Mancini Kecil, Perjamuan Kudus, dan Pencurian Umur

Cerita

by Redaksi 43

Redaksi 43

Pandit Football Indonesia mengkhususkan pada analisis pertandingan sepakbola, statistik dan liga, juga sejarah perkembangan sepakbola dan evolusi taktiknya

Mancini Kecil, Perjamuan Kudus, dan Pencurian Umur

Roberto Mancini adalah seorang pemenang. Keuangan kesebelasan yang membatasi pergerakannya di bursa transfer (dan membuatnya kehilangan pemain-pemain utama) tidak cukup kuat untuk menjauhkan Mancini dari keberhasilan mejuarai Coppa Italia bersama Fiorentina dan Lazio, dua kesebelasan pertamanya sebagai pelatih kepala. Pindah ke FC Internazionale Milan yang lebih kaya, Mancini menjuarai Serie A tiga musim berturut-turut (jangan lupakan juga dua musim berturut-turut Coppa Italia dan Supercoppa Italiana). Di Inggris, Mancini membawa Manchester City menjuarai Liga Primer Inggris untuk kali pertama dalam sejarah kesebelasan mereka.

Sejak masih sangat muda, Mancini sudah menjadi seorang pemenang. Ia tidak pernah mau kalah. Kadang ini membuatnya bertindak yang tidak-tidak, seperti memukul sepupunya karena kalah dalam permainan tenis meja pada usia 9 tahun. “Ia mengalahkan saya,” ujar Mancini berkisah kepada Daniel Taylor dari The Guardian. “Jadi saya lemparkan saja bat saya kepadanya dan saya pukul kepalanya.”

Andai kemauan menang yang besar ini tidak dibarengi dengan kecerdasan yang ia miliki, Mancini mungkin akan memiliki catatan kekerasan yang lebih panjang dari prestasi. Untung ia jenius.

Sebagaimana dikisahkan oleh Manchester Evening News, Mancini pernah menyebut dirinya sendiri jenius ketika diminta mendeskripsikan diri dalam satu kata oleh sebuah stasiun televisi Italia. Terkesan congkak, namun tidak sepenuhnya salah. Mancini memang lebih baik dari kebanyakan orang. Terutama sebayanya.

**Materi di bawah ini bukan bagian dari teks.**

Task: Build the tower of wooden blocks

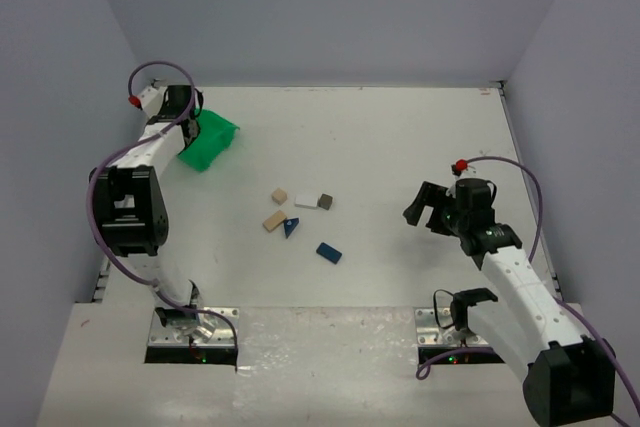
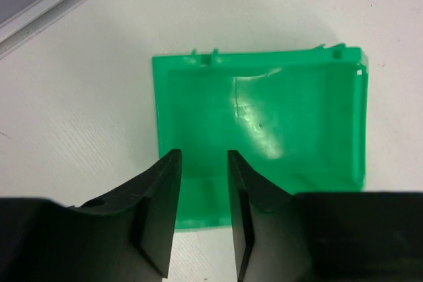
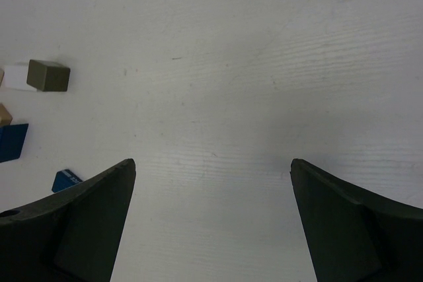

Amedeo Biavati, sayap kanan Italia saat menjadi juara Piala Dunia 1938, pernah melihat Mancini yang saat itu berusia 14 tahun bermain untuk kesebelasan muda Bologna. Saking terkesannya, Biavati mencari ayah dari pemuda yang kecerdasan pergerakannya membuatnya terkesan. Kebetulan Aldo Mancini, ayah Roberto, ada di tempat saat itu. “Putra Anda memiliki keunggulan dari rekan-rekannya. Ia bagus. Sangat bagus,”  ujar Biavati kepada Aldo saat itu.

Yang baru Biavati ketahui sudah lama Aldo sadari. Kepada Luca Caioli, penulis buku 'Roberto Mancini: A Footballing Life: The Full Story', Aldo mengaku bahwa saking bagusnya Roberto, ia sampai merasa perlu melakukan pencurian umur. Aurora Pulcini, kesebelasan lokal dari tempat Mancini berasal, tidak menerima anak berusia di bawah enam tahun. Aldo berbohong mengenai usia anaknya yang saat itu baru berusia lima setengah tahun.

“Itu benar, namun tidak masalah,” ujar Aldo kepada Caioli. “Ketika ia masih di taman kanak-kanak, ia sudah mulai menendang barang-barang yang bergeletakan, dan ia menghabiskan waktu berjam-jam di halaman gereja. Mendaftarkannya ke Aurora hanya cara agar ia menyalurkan bakatnya dan bersenang-senang.”

Bakat Mancini tidak hanya tersalurkan namun juga terasah. Saking hebatnya Mancini bermain sepakbola, ia sampai mendapat izin khusus untuk meninggalkan Perjamuan Kudus pertamanya, langsung dari pendeta yang memimpin Perjamuan Kudus tersebut.

“Semuanya berjalan lancar, namun separuh jalan, kami tidak melihat Roberto,” ujar Aldo berkisah. “Di mana pun ia tidak ada. Saya tahu ia telah mengendap-endap ke pertandingan sepakbola dan saya sangat marah. Jadi di akhir kebaktian, saya menghampiri pendeta dan meminta maaf karena putra saya pergi. Namun pendeta berkata kepada saya jangan khawatir. Ia (pendeta) telah mengizinkan Roberto bermain karena kesebelasannya sedang tertinggal!”

Aurora Caioli, katanya, pada akhirnya mengakhiri pertandingan dengan kemenangan.